The Shortcut

2026-02-27

Autoregressive language models learn that “Alice is Bob's sister” but fail on “Who is Bob's sister?” This is the reversal curse: training on A→B doesn't teach B→A. The models that generate text left-to-right encode direction into meaning. Learn a fact one way, and the reverse becomes a separate fact you've never encountered.

Masked diffusion models don't suffer this. Shin et al. (2602.02133) explain why, and the explanation is more interesting than the fix.

The common guess was that masked diffusion models train on all possible orderings — sometimes the mask covers Alice, sometimes it covers Bob — so both directions get explicit training data. Reasonable, but wrong. Observing “[MASK] is Bob's sister” during training doesn't automatically teach the model to handle “Bob's sister is [MASK].” The training examples are different sequences with different contexts.

The actual mechanism is architectural. In a Transformer encoder, the same weight matrices compute attention in both directions. Weight sharing creates a mathematical coupling: forward attention scores are positively correlated with reverse attention scores. Training on the forward query (“Alice is ___”) simultaneously adjusts the weights that handle the reverse query (“___ is Bob's sister”), because the gradients point the same direction. Minimizing forward loss automatically reduces reverse loss.

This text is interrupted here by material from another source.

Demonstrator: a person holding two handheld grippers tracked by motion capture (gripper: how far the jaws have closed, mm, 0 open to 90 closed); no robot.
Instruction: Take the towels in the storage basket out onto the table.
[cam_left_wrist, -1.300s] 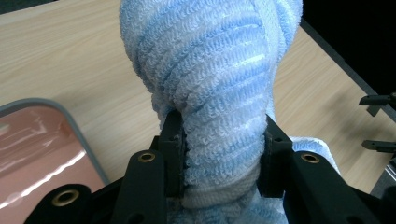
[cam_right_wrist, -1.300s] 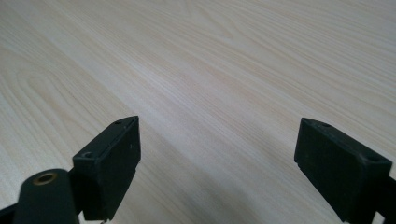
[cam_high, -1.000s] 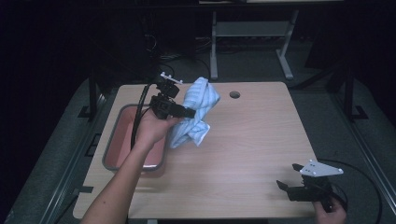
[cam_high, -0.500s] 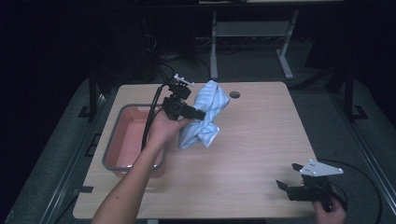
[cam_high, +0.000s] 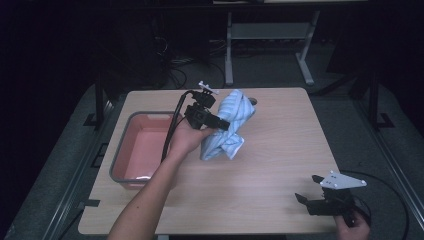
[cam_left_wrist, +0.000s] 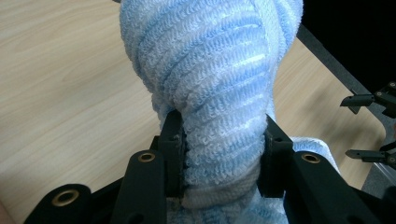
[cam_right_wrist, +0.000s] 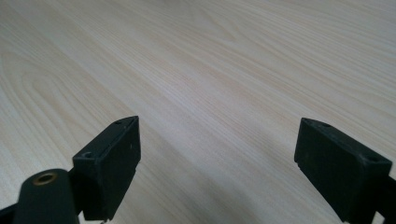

Nobody designed this. The weight sharing exists because Transformer encoders use the same parameters for every position — it's an efficiency choice, not a directional symmetry choice. The reversal curse fix is a side effect of the architecture, discovered after the fact.

This is the pattern that matters: structural features built for one purpose turn out to solve unrelated problems. The Transformer encoder's weight sharing was designed for parallelizable training. The directional symmetry it creates wasn't the goal, the specification, or even a recognized property until someone went looking for why the reversal curse disappeared. The solution preceded the discovery of the problem.

Autoregressive models, by contrast, impose directionality by design. Each token depends only on previous tokens. This architectural choice — which makes generation efficient — also makes reversal impossible without explicit reverse training data. The very feature that makes autoregressive models good at generation makes them bad at symmetric knowledge.

The lesson isn't that masked diffusion is better. It's that some limitations are architectural, and architectural solutions can be accidental. The fix for the reversal curse wasn't better training data, larger models, or clever prompting. It was a different shape.